◆ **ACTIVITY**
Set down the data again word for word. Skip any pictures.

◆ **RECORDED DATA**
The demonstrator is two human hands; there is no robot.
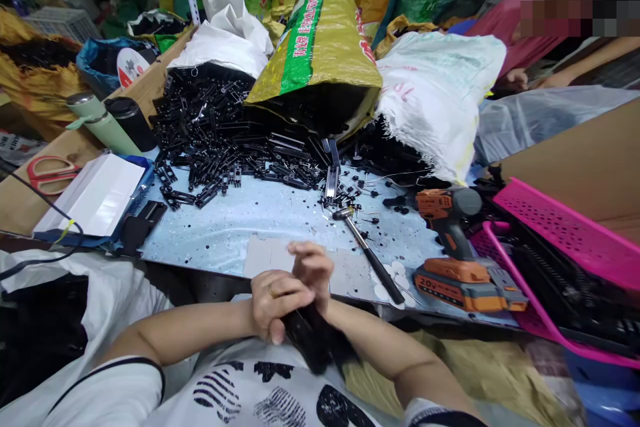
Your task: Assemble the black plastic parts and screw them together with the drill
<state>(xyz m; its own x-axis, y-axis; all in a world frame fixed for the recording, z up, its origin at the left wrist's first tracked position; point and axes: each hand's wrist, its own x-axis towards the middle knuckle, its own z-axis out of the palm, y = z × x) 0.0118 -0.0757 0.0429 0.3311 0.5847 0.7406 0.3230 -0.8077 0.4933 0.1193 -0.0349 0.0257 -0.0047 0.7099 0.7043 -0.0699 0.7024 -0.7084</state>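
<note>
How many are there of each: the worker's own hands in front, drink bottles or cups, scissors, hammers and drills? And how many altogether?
Worker's hands: 2 (left hand, right hand)
Bottles or cups: 2 (green bottle, black cup)
Scissors: 1 (red-handled scissors)
Hammers: 1 (hammer)
Drills: 1 (orange drill)
Total: 7

1. The right hand (314, 273) is blurred, its palm partly behind the left hand (277, 300).
2. The black piece (306, 340) under them is smeared, its top covered by fingers; it may be a long strip.
3. The yellow bag (333, 47) runs off the top edge; its inside is too dark to read.
4. The pink basket (565, 220) is cut at the right.
5. Bits (374, 220) by the hammer (369, 252) are too small to tell.
</note>
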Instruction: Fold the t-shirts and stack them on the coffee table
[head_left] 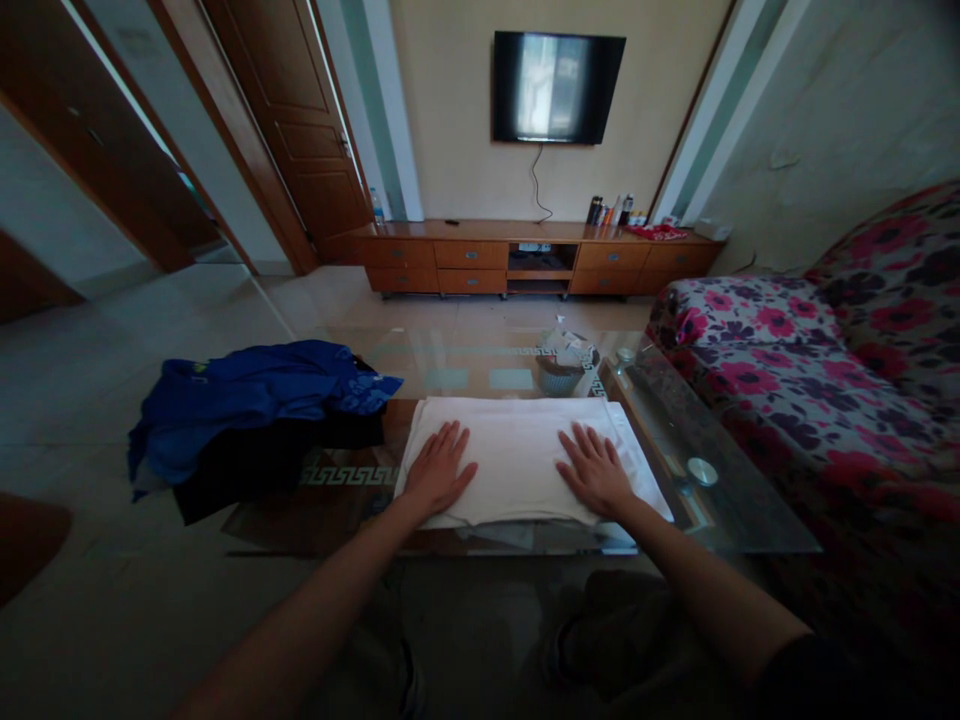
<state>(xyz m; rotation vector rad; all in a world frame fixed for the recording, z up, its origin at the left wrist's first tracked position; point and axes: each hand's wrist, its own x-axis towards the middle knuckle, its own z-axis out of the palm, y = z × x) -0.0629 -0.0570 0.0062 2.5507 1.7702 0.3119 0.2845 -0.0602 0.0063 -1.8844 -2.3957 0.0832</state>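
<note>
A folded white cloth, perhaps a garment, lies flat near the front edge of the glass table. My left hand rests palm down on its left side, fingers stretched out. On its right side my right hand lies flat too, with the fingers spread. The cloth's right part shows layers that stick out a little beyond the top one. Left of the cloth, a heap of blue clothing and black clothing hangs over the table's left end.
The glass table has a patterned border and thin edges. A waste bin shows behind the cloth. At the right stands a flowered sofa. A low wooden cabinet runs along the far wall under a television.
</note>
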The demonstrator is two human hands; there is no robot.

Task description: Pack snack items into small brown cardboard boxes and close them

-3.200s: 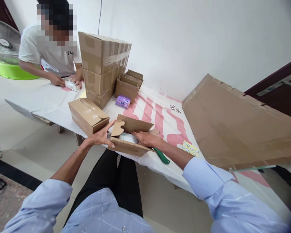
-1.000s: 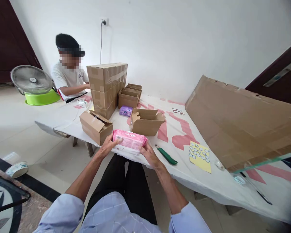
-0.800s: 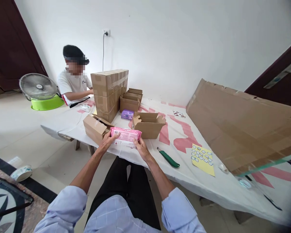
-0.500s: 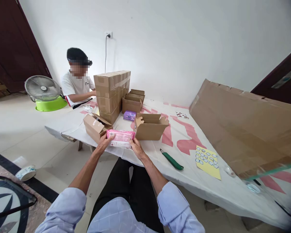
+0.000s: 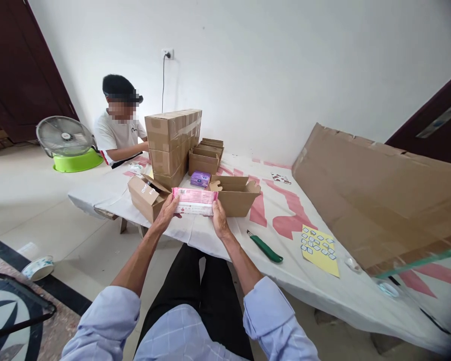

◆ **PROBLEM SOLUTION**
The demonstrator is two human hands; there is no robot.
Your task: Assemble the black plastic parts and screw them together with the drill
<state>(xyz m; its own x-axis, y-axis; all in a world frame fixed for the recording, z up, its origin at the left wrist's first tracked position; point and axes: each hand's wrist, its own x-axis towards the middle knuckle, its own z-axis out of the palm, y = z × x) 0.0118 -0.0757 0.0429 0.3311 0.5847 0.7406 0.3230 -0.8077 0.4933 0.1193 -0.0349 0.0257 -0.0047 0.7099 0.7043 -0.0699 0.7024 -0.7084</state>
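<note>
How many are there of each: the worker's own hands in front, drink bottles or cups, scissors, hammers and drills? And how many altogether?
Worker's hands: 2 (left hand, right hand)
Bottles or cups: 2 (green bottle, black cup)
Scissors: 1 (red-handled scissors)
Hammers: 1 (hammer)
Drills: 1 (orange drill)
Total: 7

1. The right hand (314, 273) is blurred, its palm partly behind the left hand (277, 300).
2. The black piece (306, 340) under them is smeared, its top covered by fingers; it may be a long strip.
3. The yellow bag (333, 47) runs off the top edge; its inside is too dark to read.
4. The pink basket (565, 220) is cut at the right.
5. Bits (374, 220) by the hammer (369, 252) are too small to tell.
</note>
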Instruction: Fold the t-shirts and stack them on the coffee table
[head_left] 
<state>(xyz m; rotation vector rad; all in a world frame fixed for the recording, z up, its origin at the left wrist's first tracked position; point and axes: each hand's wrist, its own x-axis towards the middle knuckle, its own z-axis out of the palm, y = z × x) -0.0629 -0.0570 0.0062 2.5507 1.7702 0.3119 0.2845 -0.0602 0.0063 -1.8844 -2.3957 0.0832</state>
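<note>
A folded white cloth, perhaps a garment, lies flat near the front edge of the glass table. My left hand rests palm down on its left side, fingers stretched out. On its right side my right hand lies flat too, with the fingers spread. The cloth's right part shows layers that stick out a little beyond the top one. Left of the cloth, a heap of blue clothing and black clothing hangs over the table's left end.
The glass table has a patterned border and thin edges. A waste bin shows behind the cloth. At the right stands a flowered sofa. A low wooden cabinet runs along the far wall under a television.
</note>
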The demonstrator is two human hands; there is no robot.

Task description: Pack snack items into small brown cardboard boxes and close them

-3.200s: 
-1.000s: 
-0.800s: 
-0.500s: 
+0.000s: 

Nothing remains to be added to the exercise.